Every week for the rest of their lives.
 Post Office IT - Horizon - smokie
I see the Post Office haven't given up completely.

www.bbc.co.uk/news/business-58170897

I suppose it is conceivable that they believe these are genuine fraud cases but they'll be on the back foot throughout I'd have thought.
 Post Office IT - Horizon - No FM2R
I think the appeals that succeeded were those cases where prosecution had relied on the IT system being accurate.

Those cases which did not, logically, failed since the conviction was deemed to be safe.

You'd have to assume that they are not being stupid in resisting some appeals.
Last edited by: No FM2R on Fri 13 Aug 21 at 03:32
 Post Office IT - Horizon - Falkirk Bairn
I am sure there will be the odd cases where the sub-postmaster was stealing money.

However, there were some 700 people prosecuted - jailed, made bankrupt, divorces, loss of reputation ............. the list is very long and broke down many peoples lives.

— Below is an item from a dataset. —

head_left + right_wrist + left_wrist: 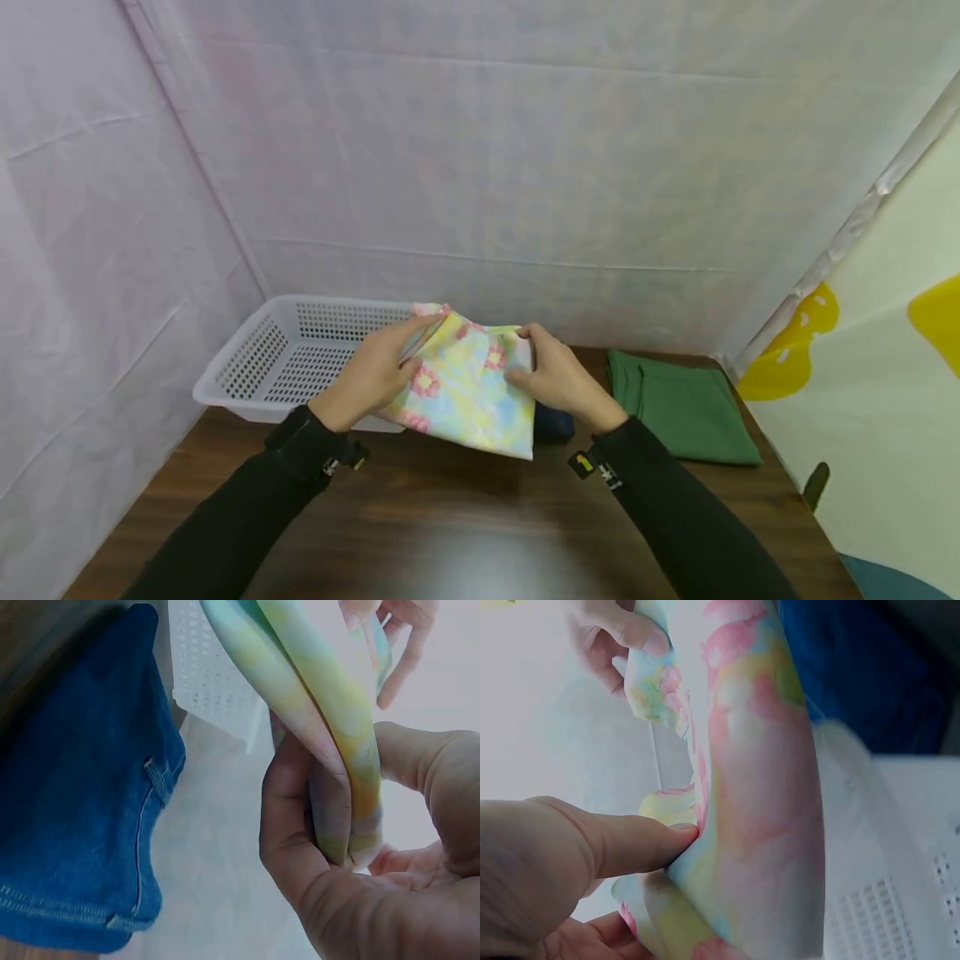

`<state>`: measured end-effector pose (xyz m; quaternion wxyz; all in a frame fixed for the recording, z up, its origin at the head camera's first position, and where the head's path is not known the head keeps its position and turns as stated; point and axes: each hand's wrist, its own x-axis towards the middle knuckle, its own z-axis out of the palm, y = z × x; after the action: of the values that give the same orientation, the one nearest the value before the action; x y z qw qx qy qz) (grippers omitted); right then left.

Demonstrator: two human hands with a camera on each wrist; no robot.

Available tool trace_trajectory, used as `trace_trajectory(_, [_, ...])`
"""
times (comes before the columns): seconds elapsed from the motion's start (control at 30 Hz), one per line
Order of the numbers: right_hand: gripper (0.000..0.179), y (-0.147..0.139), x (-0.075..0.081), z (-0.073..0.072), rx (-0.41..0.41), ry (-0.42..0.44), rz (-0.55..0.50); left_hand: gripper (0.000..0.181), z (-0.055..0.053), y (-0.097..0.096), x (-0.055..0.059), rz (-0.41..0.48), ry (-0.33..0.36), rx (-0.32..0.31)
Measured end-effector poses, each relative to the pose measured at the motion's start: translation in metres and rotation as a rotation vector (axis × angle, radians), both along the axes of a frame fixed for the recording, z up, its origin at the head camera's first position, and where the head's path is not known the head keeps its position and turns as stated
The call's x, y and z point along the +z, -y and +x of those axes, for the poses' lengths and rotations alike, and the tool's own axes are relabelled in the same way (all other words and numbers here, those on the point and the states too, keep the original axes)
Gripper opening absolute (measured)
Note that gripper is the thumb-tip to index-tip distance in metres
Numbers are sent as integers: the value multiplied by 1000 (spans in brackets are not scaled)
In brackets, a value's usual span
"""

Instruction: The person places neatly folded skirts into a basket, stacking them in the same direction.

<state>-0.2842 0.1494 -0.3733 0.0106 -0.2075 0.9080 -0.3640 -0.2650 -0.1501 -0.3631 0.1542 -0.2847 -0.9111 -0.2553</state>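
Note:
Both hands hold a folded floral cloth, yellow, pale blue and pink, up over the table. My left hand pinches its left side, the thumb pressing into a fold in the left wrist view. On the opposite side, my right hand grips the upper right edge between thumb and fingers; stacked layers show there in the right wrist view. A folded pair of blue jeans lies behind the cloth, mostly hidden by it in the head view.
A white perforated plastic basket stands at the back left of the dark wooden table, partly covered by the cloth and left hand. Folded green fabric lies at the back right. A pale curtain hangs behind the table.

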Motion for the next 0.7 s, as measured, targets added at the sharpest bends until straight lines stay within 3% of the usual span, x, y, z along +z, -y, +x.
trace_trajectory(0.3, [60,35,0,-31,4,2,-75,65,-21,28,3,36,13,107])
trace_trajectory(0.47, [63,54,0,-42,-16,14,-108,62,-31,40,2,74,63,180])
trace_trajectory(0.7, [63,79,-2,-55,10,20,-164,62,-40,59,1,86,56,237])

The Post Office has so far spent some £160m defending the indefensible - their system was poor, had known holes and knowing this they still prosecuted innocent people for what sometimes were "small amounts".

Would it not be easier and cheaper i.e. less in legal fees, court time and drawing a line - the Government will pay up some £500m - estimates I have seen in articles.

In my mind if a few guilty people get off so what- happens in every court every day.
 Post Office IT - Horizon - Bromptonaut
>> I am sure there will be the odd cases where the sub-postmaster was stealing money.

The first tranche of cases in the Court of Criminal Appeal (judgment liked upthread) included a handful that were contested and rejected. There will be more.

One has to assume that a number of genuine fraudsters are trying it on on the coat tails of those genuinely wrongly convicted.
 Post Office IT - Horizon - Falkirk Bairn
Throw the towel in - pay out everyone and then bring the whole matter to a close.

People have died waiting many years for their innocence to be agreed and compensation paid.
If some thieves escape so what - the 650+ should be the concern of PO & Government - lining the pockets of more lawyers is not important.
 Post Office IT - Horizon - Zero
Well they are not going to be able to use Horizon as a source of reliable evidence.
 Post Office IT - Horizon - sooty123
Seems incredible that no one at the top stopped to think, why have we got so many thieves working for the post office?
 Post Office IT - Horizon - Falkirk Bairn
The Police & Lord Advocate (Chief Legal Officer and head of Prosecution Service) have paid out around £27m in damages for malicious prosecution of 3 people.

Rangers FC went bust
The new Chairman of "Rangers Mark 2" & 2 of the Liquidators were arrested, appeared in court on charges but it never went much further but the saga dragged on for years - damaging the reputations of 3 people. In the last 12 months they have been awarded damages of £27M.

Contrast that with the malicious prosecution by PO lawyers x 700 cases and perjury by witnesses - people bankrupted, jailed, died when there was no fault by the sub-postmaster - much of the "stolen money" never physically existed other than on the Horizon system

PO now admits blame but so far £12m paid out to around 50 people (£45m went on legal fees) only around 650 to go and still the PO drags its feet.
 Post Office IT - Horizon - zippy
>>PO now admits blame...

It seems far easier to prosecute the "little people" who have limited resources to fight their corner.

I understand that the Post Office actually ran the prosecutions (perhaps our resident legal experts can confirm if I have this right). So it seems they were accuser and prosecutor.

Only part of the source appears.